INTRODUCTION: The co-occurrence of inflammatory bowel disease (IBD) in up to 80% of patients with primary sclerosing cholangitis (PSC) suggests a relation between the gut and the liver in patients with both PSC and IBD. One hypothesis suggests that aberrantly expressed homing molecules in the liver drive infiltration of gut-homing memory T-cells that are originally primed in intestinal environment.

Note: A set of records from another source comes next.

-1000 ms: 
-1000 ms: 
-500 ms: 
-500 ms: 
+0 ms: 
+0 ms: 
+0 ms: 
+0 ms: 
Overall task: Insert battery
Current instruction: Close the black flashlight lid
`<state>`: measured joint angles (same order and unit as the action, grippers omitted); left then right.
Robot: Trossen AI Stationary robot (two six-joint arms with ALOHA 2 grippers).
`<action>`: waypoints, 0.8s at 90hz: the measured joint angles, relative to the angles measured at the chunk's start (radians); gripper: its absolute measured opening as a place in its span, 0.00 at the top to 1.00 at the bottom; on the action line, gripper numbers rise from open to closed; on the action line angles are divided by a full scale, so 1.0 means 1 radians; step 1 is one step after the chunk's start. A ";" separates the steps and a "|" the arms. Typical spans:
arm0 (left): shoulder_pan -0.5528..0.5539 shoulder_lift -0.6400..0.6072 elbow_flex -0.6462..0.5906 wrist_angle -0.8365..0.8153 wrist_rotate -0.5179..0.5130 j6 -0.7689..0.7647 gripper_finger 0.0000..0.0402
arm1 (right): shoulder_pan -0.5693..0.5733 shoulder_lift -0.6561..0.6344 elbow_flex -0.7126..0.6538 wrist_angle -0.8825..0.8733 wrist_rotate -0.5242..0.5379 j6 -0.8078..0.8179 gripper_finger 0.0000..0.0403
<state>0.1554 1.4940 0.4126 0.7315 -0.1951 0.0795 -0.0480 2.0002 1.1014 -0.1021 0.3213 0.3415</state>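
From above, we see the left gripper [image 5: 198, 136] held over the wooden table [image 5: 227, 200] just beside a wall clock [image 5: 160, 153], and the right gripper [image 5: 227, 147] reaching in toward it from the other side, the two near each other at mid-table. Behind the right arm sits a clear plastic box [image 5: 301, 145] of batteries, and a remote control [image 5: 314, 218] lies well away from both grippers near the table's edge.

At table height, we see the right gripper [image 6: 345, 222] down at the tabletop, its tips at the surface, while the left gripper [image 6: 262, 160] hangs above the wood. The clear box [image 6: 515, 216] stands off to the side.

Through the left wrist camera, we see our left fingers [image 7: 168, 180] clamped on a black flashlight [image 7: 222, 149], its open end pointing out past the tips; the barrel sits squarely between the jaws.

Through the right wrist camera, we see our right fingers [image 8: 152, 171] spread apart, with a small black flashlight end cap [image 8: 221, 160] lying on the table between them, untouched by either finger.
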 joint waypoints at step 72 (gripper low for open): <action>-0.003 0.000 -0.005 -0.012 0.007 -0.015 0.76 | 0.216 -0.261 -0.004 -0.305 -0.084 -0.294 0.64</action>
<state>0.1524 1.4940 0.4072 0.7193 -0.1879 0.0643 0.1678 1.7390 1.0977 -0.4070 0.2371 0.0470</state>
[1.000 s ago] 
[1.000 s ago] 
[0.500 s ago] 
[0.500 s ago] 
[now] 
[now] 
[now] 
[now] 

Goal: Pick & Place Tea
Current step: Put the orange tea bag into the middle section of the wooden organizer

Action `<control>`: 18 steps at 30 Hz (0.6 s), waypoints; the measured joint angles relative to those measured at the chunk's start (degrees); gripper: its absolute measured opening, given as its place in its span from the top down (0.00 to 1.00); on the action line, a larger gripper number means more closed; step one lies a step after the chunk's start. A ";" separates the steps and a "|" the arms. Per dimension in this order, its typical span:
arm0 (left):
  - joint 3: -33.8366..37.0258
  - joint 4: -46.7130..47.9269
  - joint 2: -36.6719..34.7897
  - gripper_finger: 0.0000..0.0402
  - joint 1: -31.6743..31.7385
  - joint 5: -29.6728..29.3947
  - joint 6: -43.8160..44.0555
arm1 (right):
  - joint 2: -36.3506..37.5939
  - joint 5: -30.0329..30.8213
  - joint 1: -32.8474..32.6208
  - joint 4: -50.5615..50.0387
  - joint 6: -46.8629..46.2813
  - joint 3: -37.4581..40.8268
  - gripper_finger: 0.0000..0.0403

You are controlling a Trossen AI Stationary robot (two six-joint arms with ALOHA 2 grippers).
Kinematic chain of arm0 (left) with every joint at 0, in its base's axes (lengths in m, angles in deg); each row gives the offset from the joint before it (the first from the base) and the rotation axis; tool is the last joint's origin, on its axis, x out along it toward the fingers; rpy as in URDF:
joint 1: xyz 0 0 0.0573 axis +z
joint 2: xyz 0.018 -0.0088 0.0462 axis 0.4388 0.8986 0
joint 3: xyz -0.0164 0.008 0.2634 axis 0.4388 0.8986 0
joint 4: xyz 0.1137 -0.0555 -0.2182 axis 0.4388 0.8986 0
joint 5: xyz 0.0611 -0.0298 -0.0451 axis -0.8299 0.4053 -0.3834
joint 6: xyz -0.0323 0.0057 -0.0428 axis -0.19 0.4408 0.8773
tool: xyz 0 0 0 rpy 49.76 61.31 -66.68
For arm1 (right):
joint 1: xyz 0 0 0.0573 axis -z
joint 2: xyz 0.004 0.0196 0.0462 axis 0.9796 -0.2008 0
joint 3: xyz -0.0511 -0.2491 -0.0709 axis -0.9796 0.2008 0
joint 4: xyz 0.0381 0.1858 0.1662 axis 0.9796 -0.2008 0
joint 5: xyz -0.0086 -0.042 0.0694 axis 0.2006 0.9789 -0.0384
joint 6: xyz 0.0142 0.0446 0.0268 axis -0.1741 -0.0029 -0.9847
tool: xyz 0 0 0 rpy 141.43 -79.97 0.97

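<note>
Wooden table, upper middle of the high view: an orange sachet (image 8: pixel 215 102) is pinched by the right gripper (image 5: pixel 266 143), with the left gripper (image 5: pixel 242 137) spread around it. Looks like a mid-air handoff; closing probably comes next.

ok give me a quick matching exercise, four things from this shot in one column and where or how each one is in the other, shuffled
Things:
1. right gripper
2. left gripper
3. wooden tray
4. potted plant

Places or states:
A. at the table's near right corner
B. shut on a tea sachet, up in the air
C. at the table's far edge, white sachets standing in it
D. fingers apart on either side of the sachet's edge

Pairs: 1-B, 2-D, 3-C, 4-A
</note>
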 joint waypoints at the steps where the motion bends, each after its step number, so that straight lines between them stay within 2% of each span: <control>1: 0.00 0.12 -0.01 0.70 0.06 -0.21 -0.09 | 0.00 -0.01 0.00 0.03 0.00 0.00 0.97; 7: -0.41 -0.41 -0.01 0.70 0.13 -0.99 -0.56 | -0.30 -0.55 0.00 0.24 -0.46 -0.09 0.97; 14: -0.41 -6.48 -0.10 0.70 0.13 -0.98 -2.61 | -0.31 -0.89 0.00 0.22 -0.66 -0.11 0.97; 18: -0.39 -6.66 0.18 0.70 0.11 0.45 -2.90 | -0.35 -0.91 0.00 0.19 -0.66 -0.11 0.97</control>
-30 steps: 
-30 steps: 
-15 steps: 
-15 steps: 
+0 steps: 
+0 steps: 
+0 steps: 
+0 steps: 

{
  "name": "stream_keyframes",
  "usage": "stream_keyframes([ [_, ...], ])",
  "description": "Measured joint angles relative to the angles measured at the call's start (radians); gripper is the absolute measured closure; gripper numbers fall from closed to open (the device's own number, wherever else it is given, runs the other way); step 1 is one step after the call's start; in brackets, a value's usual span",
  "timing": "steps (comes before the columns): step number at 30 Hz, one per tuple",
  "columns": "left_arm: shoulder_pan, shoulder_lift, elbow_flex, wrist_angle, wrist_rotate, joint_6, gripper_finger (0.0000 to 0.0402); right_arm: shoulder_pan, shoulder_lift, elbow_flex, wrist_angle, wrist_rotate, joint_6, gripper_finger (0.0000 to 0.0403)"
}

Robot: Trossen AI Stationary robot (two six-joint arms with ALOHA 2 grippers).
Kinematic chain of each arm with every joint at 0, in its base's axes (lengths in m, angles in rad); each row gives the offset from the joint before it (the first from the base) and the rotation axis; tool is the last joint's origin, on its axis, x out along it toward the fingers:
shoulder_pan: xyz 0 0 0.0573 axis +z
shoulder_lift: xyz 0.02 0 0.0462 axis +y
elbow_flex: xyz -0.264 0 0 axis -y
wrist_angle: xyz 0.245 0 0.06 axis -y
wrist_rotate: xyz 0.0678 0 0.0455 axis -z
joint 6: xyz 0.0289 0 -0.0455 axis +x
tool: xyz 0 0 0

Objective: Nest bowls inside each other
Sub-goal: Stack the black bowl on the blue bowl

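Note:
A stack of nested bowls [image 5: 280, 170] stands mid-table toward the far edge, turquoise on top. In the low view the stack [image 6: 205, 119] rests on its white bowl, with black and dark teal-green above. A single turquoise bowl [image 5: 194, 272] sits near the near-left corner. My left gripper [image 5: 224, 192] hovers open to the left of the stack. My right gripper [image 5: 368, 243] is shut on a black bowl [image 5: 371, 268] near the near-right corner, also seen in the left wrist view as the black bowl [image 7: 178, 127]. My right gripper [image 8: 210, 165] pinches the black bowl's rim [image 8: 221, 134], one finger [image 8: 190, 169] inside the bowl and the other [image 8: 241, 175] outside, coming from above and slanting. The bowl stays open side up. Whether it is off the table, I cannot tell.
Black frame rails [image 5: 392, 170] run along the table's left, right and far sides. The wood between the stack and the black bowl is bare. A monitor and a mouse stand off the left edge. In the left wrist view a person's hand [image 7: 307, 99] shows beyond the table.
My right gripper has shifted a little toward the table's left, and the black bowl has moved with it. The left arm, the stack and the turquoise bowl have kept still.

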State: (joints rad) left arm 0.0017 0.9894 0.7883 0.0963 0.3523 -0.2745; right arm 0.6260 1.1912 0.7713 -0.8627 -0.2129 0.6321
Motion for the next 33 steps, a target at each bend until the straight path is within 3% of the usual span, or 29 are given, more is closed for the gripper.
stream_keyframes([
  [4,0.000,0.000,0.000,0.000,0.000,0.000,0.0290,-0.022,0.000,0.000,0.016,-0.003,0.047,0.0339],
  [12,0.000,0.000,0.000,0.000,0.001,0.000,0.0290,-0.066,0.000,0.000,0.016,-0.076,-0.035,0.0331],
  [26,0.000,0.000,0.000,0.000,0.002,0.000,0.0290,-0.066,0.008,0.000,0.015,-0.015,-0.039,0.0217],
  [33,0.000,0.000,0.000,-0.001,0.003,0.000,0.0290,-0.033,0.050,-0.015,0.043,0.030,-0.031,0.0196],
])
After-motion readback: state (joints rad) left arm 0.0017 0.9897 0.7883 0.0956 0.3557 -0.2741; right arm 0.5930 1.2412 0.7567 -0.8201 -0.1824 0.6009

One of the main findings supporting this hypothesis is the expression of mucosal addressin cell adhesion molecule 1 (MAdCAM-1) in PSC livers. Expression of homing molecules in early PSC remains unclear. The aim of this study was to investigate expression patterns of homing chemokines and adhesion molecules in PSC-IBD colons and livers, and to study whether changes are already present in early stages of PSC. METHODS: Needle biopsies from livers of 20 PSC patients with short-term PSC (PSC-IBD(ST)) as well as explant liver biopsies of 8 patients with long-term PSC (PSC-IBD(LT)) were collected (median disease duration 0 and 22 years, respectively). Only patients with concomitant IBD were included (89% ulcerative colitis and 11% Crohn’s disease). Expression and distribution of MAdCAM-1, VAP-1, integrin β7, CCL25, CCL28, CXCL12, αE (CD103) and E-cadherin were assessed in both liver and colon tissue. Liver tissue collected from obstructive cholangitis in resection specimens for Klatskin tumors or resection specimens from hepatic metastasis, liver tissue of patients with hepatitis C virus (HCV) and of patients with primary biliary cholangitis (PBC) served as controls. RESULTS: MAdCAM-1 expression in livers of PSC-IBD(LT) patients was increased compared to controls. The proportion of CD3(+) T-cells expressing integrin β7 did not differ between PSC-IBD(ST) and control groups, but was higher in liver tissue of PSC-IBD(LT) patients. There was no difference in αE(+) T-cells between PSC-IBD(LT) and control groups. The chemokine CCL28 was highly expressed in biliary epithelial cells. This intense staining pattern was more pronounced in PSC-IBD(ST), but overall did not significantly differ from controls. CONCLUSIONS: We confirm that aberrant gut lymphocyte homing to the liver exists in PSC, linking gut and liver disease pathology in PSC-IBD. Our data suggests that this phenomenon increases over time in later stages of the disease, worsening ongoing inflammation.